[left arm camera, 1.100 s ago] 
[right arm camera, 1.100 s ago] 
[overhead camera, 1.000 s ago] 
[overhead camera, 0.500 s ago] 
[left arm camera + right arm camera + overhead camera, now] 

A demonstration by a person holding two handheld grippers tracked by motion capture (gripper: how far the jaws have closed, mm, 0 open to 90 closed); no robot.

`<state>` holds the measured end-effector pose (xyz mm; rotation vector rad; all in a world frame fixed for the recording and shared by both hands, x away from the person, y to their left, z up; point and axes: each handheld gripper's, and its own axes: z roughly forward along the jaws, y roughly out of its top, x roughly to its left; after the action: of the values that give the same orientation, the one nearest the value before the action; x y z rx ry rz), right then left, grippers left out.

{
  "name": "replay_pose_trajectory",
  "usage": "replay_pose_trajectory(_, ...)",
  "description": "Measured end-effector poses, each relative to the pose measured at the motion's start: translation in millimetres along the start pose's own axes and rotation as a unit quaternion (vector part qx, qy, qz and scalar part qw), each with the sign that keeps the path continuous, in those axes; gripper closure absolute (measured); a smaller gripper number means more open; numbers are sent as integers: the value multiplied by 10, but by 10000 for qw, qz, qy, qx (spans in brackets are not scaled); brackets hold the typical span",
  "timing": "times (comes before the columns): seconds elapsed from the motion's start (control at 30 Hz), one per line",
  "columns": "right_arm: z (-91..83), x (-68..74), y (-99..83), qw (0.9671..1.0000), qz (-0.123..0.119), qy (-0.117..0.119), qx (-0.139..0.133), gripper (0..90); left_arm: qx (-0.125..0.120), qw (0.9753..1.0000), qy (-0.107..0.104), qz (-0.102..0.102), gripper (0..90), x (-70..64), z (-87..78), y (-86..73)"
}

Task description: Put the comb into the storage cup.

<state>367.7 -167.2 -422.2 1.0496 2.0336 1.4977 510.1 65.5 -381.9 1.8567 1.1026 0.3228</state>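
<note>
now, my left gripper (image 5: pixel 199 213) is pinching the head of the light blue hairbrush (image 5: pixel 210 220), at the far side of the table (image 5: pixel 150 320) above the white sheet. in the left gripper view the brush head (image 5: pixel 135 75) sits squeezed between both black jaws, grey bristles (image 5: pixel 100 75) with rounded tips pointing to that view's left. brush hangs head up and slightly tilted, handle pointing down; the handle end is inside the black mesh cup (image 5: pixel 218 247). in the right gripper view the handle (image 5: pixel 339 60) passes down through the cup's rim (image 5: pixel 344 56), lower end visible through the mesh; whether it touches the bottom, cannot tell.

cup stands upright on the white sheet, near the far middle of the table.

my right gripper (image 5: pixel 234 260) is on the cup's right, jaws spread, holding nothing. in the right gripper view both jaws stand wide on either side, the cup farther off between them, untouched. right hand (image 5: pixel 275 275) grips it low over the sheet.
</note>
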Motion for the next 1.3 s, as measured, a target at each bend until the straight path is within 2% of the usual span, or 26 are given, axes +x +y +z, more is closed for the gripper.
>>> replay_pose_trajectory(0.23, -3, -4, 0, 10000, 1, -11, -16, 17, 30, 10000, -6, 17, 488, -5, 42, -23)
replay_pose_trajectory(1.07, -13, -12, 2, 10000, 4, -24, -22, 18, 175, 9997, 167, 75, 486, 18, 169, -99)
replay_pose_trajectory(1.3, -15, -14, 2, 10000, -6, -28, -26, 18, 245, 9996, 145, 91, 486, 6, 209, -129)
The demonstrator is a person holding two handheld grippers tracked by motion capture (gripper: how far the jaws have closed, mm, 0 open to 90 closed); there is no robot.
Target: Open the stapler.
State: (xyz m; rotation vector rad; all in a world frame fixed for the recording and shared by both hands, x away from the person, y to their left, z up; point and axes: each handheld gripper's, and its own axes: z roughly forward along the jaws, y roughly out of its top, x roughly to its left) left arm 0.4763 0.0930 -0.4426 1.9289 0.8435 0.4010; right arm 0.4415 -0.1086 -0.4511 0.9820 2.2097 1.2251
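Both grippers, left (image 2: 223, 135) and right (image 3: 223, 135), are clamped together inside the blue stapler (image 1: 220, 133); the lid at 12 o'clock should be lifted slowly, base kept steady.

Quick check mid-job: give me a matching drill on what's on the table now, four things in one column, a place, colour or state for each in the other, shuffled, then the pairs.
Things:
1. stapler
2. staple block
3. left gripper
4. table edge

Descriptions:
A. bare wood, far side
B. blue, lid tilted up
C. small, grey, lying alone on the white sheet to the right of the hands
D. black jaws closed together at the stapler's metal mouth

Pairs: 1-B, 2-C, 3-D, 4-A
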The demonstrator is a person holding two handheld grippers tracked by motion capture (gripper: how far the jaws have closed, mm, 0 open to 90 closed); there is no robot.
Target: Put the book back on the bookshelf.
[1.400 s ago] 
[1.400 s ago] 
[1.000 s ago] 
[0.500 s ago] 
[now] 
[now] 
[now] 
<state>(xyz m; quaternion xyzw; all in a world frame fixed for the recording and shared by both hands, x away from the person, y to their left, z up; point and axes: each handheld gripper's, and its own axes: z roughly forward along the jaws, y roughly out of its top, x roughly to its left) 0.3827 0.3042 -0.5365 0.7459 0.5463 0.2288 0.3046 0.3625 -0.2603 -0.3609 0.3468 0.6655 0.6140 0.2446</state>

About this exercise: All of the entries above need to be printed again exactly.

Worked solution:
[left arm camera, 1.100 s ago] 
[right arm camera, 1.100 s ago] 
[overhead camera, 1.000 s ago] 
[overhead camera, 0.500 s ago] 
[left arm camera + right arm camera + overhead camera, now] 

A demonstration by a person holding two handheld grippers tracked by motion capture (gripper: how far the jaws have closed, mm, 0 open to 90 closed); no robot.

`<state>` holds the measured end-effector pose (xyz mm; rotation vector rad; all in a world frame fixed for the recording and shared by both hands, x away from the person, y to their left, z up; point and axes: each handheld gripper's, and its own axes: z roughly forward along the jaws, y roughly out of its top, x roughly to its left; after the action: of the values that give the same orientation, the one nearest the value before the action; x y z rx ry rz), right then left, grippers left out.

{
  "name": "replay_pose_trajectory",
  "usage": "replay_pose_trajectory(_, ...)",
  "description": "Measured end-effector poses, each relative to the pose measured at the motion's start: translation in millimetres along the start pose's own axes and rotation as a unit quaternion (vector part qx, qy, qz and scalar part qw), each with the sign that keeps the path continuous, in those axes; gripper closure absolute (measured); a smaller gripper number means more open; numbers are sent as integers: the value multiplied by 10, but by 10000 for qw, qz, qy, qx (spans in brackets are not scaled); brackets hold the typical span",
  "timing": "times (comes before the columns): seconds elapsed from the motion's start (control at 30 Hz), one per line",
  "columns": "right_arm: z (-91..83), x (-68..74), y (-99..83), qw (0.9671..1.0000), qz (-0.123..0.119), qy (-0.117..0.119), qx (-0.139..0.133), gripper (0..90); left_arm: qx (-0.125..0.120), qw (0.9753..1.0000), qy (-0.107..0.104), qz (-0.102..0.102), gripper (0..90), x (-70..64), z (-87..78), y (-86..73)"
}

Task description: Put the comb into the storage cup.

<state>367.7 -167.2 -422.2 1.0496 2.0336 1.4977 510.1 65.5 -381.9 1.8567 1.1026 0.3228</state>
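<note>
now, my left gripper (image 5: pixel 199 213) is pinching the head of the light blue hairbrush (image 5: pixel 210 220), at the far side of the table (image 5: pixel 150 320) above the white sheet. in the left gripper view the brush head (image 5: pixel 135 75) sits squeezed between both black jaws, grey bristles (image 5: pixel 100 75) with rounded tips pointing to that view's left. brush hangs head up and slightly tilted, handle pointing down; the handle end is inside the black mesh cup (image 5: pixel 218 247). in the right gripper view the handle (image 5: pixel 339 60) passes down through the cup's rim (image 5: pixel 344 56), lower end visible through the mesh; whether it touches the bottom, cannot tell.

cup stands upright on the white sheet, near the far middle of the table.

my right gripper (image 5: pixel 234 260) is on the cup's right, jaws spread, holding nothing. in the right gripper view both jaws stand wide on either side, the cup farther off between them, untouched. right hand (image 5: pixel 275 275) grips it low over the sheet.
</note>
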Motion for the next 1.3 s, as measured, a target at each bend until the straight path is within 2% of the usual span, or 26 are given, axes +x +y +z, more is closed for the gripper.
>>> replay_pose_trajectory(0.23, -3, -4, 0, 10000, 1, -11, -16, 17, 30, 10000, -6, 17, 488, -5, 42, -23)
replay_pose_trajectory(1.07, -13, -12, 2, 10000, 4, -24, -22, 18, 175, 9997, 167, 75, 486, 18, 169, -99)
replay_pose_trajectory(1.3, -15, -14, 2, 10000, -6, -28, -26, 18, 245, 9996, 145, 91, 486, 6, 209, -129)
The demonstrator is a person holding two handheld grippers tracked by motion capture (gripper: how far the jaws have closed, mm, 0 open to 90 closed); there is no robot.
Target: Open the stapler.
State: (xyz m; rotation vector rad; all in a world frame fixed for the recording and shared by both hands, x away from the person, y to their left, z up; point and axes: each handheld gripper's, and its own axes: z roughly forward along the jaws, y roughly out of its top, x roughly to its left) left arm 0.4763 0.0930 -0.4426 1.9289 0.8435 0.4010; right arm 0.4415 -0.1086 -0.4511 0.9820 2.2097 1.2251
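Both grippers, left (image 2: 223, 135) and right (image 3: 223, 135), are clamped together inside the blue stapler (image 1: 220, 133); the lid at 12 o'clock should be lifted slowly, base kept steady.

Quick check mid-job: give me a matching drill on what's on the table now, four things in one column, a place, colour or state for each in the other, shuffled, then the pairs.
Things:
1. stapler
2. staple block
3. left gripper
4. table edge

Descriptions:
A. bare wood, far side
B. blue, lid tilted up
C. small, grey, lying alone on the white sheet to the right of the hands
D. black jaws closed together at the stapler's metal mouth

Pairs: 1-B, 2-C, 3-D, 4-A
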The demonstrator is a person holding two handheld grippers tracked by motion capture (gripper: how far the jaws have closed, mm, 0 open to 90 closed); there is no robot.
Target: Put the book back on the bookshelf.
[1.400 s ago] 
[1.400 s ago] 
[1.000 s ago] 
[0.500 s ago] 
[now] 
[now] 
[now] 
<state>(xyz m; quaternion xyzw; all in a world frame fixed for the recording and shared by both hands, x away from the person, y to their left, z up; point and axes: each handheld gripper's, and its own axes: z roughly forward along the jaws, y roughly out of its top, x roughly to its left) 0.3827 0.3042 -0.5365 0.7459 0.5463 0.2288 0.3046 0.3625 -0.2603 -0.3609 0.3468 0.6655 0.6140 0.2446</state>

Nothing else is part of this exercise.